Using the listing below, extract each line that has the word "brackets" in it.

PROVIDED MATERIAL:

*** Begin section ***

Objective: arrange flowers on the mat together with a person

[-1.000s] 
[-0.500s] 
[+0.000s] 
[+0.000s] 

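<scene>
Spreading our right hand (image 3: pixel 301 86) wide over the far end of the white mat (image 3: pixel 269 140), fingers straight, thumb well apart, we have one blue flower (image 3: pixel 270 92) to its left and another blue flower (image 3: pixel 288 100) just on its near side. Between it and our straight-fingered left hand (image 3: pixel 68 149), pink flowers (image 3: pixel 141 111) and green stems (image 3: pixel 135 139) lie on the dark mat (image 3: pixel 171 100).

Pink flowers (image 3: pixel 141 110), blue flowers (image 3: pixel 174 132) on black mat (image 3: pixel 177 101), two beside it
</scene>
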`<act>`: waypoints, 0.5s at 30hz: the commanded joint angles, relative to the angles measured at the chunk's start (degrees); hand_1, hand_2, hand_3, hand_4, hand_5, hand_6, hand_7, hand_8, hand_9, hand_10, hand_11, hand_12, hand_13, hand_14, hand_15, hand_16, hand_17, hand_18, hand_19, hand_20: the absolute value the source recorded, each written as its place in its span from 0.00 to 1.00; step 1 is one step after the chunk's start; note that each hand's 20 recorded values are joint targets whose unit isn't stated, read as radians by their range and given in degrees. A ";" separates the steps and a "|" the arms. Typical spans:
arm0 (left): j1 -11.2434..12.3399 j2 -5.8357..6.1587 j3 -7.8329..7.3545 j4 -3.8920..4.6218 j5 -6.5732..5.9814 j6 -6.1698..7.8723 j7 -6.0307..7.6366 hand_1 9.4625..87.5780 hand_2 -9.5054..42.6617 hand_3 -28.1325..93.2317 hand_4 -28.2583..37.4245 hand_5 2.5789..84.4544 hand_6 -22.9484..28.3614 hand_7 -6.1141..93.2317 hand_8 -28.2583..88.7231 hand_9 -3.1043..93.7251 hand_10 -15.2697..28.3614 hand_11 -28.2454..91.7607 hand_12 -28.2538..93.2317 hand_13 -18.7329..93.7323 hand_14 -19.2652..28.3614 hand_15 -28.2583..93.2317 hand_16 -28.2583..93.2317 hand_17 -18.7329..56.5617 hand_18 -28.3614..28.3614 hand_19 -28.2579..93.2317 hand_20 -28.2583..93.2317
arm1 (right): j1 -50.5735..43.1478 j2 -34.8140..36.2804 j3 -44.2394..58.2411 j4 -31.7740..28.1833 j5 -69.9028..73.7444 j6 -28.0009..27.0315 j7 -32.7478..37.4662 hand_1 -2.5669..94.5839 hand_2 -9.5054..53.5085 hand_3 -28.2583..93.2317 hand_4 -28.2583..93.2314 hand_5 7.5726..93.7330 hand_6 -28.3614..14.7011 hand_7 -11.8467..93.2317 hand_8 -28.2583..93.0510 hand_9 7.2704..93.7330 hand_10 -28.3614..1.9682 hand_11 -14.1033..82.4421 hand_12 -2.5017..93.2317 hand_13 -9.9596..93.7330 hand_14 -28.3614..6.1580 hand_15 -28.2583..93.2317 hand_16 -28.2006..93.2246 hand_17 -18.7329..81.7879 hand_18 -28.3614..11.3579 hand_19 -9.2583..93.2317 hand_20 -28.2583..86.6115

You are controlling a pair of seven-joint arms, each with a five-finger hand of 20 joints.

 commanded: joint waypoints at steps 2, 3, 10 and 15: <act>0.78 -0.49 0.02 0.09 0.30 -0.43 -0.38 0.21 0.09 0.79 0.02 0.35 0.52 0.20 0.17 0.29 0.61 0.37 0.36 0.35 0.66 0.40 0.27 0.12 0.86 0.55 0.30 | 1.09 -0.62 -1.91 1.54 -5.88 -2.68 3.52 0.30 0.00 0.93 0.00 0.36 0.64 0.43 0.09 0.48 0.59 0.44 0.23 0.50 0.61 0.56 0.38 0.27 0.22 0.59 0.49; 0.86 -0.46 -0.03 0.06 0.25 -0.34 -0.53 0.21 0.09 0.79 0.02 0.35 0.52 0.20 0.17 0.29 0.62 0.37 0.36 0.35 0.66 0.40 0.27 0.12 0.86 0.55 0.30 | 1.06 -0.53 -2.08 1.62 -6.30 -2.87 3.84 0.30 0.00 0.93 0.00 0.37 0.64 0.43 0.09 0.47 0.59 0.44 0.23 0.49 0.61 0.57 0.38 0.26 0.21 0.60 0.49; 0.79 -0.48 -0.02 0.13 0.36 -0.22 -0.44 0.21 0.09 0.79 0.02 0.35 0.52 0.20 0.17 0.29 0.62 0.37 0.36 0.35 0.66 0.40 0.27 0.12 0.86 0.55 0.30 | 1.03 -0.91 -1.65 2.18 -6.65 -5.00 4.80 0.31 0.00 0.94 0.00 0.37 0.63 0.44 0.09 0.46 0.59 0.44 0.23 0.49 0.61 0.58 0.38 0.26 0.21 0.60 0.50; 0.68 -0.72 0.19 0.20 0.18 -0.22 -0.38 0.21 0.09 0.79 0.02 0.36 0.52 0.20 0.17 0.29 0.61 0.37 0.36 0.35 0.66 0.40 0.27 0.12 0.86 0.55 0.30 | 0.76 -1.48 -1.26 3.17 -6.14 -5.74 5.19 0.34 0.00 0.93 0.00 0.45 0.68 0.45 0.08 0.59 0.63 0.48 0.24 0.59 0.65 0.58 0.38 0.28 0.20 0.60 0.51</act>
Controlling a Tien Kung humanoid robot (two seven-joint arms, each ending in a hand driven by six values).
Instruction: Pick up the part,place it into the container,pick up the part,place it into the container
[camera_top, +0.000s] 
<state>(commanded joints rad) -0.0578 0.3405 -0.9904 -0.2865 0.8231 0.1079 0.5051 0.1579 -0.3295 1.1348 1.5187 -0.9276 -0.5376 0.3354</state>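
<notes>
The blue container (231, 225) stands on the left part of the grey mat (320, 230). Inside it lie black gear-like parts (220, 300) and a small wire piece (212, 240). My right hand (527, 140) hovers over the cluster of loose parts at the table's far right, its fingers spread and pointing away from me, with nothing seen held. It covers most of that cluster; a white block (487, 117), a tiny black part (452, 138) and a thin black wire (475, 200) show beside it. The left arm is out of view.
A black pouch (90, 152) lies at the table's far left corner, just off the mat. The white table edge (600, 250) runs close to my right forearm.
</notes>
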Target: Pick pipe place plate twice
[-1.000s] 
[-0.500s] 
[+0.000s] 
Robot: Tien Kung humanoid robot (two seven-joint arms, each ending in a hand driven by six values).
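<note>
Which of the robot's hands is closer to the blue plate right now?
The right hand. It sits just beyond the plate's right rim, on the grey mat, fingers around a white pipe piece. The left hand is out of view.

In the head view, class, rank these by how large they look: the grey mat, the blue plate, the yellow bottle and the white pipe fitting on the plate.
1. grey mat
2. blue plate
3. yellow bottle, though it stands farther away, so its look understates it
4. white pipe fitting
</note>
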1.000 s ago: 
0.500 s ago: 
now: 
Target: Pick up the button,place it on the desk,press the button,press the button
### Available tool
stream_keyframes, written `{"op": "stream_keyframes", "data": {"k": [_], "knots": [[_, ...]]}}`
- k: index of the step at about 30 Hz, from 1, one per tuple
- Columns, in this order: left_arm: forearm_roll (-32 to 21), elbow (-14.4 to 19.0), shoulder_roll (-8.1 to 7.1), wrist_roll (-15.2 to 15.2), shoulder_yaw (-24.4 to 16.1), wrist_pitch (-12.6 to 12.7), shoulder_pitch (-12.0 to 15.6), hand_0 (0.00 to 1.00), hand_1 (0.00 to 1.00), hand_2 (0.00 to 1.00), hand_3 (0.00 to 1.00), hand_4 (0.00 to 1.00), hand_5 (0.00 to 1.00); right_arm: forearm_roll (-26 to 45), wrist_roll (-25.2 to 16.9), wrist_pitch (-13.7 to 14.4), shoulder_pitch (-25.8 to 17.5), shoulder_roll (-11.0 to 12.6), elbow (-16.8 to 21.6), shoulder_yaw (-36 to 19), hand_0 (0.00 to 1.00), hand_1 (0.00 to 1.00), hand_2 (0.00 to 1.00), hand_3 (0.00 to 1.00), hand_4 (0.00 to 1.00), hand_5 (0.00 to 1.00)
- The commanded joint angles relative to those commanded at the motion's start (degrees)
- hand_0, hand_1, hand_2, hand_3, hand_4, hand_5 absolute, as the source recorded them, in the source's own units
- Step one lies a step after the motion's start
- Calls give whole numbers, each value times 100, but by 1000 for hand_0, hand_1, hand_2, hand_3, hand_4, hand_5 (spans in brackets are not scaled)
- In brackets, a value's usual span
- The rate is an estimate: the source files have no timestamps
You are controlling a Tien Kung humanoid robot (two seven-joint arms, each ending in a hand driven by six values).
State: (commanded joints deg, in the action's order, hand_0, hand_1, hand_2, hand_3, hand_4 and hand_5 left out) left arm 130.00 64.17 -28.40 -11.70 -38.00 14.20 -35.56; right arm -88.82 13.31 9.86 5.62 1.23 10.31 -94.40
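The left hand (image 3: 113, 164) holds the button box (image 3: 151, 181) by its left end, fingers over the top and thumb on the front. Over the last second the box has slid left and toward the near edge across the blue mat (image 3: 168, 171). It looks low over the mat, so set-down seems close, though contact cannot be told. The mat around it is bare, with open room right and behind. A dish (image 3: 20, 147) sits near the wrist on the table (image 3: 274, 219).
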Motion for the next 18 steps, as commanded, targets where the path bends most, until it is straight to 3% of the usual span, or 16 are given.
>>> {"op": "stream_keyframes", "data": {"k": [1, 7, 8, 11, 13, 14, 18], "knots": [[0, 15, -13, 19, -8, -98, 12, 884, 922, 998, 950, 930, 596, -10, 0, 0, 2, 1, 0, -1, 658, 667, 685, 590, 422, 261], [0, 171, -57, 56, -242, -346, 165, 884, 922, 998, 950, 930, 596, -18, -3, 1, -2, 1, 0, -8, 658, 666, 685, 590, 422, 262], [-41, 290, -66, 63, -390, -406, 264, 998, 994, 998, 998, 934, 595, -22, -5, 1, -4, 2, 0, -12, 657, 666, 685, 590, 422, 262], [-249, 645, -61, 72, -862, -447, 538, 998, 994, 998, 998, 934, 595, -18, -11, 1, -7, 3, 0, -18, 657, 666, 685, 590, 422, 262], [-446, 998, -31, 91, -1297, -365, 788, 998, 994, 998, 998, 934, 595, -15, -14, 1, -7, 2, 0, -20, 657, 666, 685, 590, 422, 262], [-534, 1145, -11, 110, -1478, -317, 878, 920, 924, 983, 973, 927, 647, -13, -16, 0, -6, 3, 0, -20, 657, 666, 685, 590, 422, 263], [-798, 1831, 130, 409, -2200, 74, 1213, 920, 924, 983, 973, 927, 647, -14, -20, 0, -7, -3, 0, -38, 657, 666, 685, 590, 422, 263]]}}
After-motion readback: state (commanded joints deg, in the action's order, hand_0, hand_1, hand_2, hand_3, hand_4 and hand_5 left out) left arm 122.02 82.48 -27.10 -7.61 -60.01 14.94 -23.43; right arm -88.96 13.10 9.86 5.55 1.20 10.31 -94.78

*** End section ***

ANSWER TO THE PROBLEM:
- Calls give whole numbers, each value times 100, but by 1000 for hand_0, hand_1, hand_2, hand_3, hand_4, hand_5 (spans in brackets are not scaled)
- In brackets, a value's usual span

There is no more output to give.